Scan the material below and copy every line holding the word "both".

##### Source data #####

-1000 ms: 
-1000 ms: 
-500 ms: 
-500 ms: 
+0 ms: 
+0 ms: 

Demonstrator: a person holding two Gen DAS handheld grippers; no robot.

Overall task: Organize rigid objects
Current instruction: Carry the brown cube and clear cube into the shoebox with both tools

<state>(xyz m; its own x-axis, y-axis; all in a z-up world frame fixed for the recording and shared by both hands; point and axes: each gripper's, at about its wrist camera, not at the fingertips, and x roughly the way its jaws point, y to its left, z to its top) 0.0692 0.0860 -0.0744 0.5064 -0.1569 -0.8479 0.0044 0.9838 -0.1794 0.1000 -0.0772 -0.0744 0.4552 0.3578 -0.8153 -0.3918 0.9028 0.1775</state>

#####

Task solution ->
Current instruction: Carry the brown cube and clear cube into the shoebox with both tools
<state>(xyz m; its own x-axis, y-axis; all in a z-up world frame fixed for the recording and shared by both hands; point and axes: each gripper's, at about its wrist camera, not at the fingertips, and x roughly the way its jaws point, y to its left, z to its top) 0.0692 0.0860 -0.0744 0.5064 -0.1569 -0.8479 0.0044 0.9838 -0.1794 0.1000 -0.0772 -0.0744 0.4552 0.3578 -0.8153 -0.3918 0.9028 0.1775</state>

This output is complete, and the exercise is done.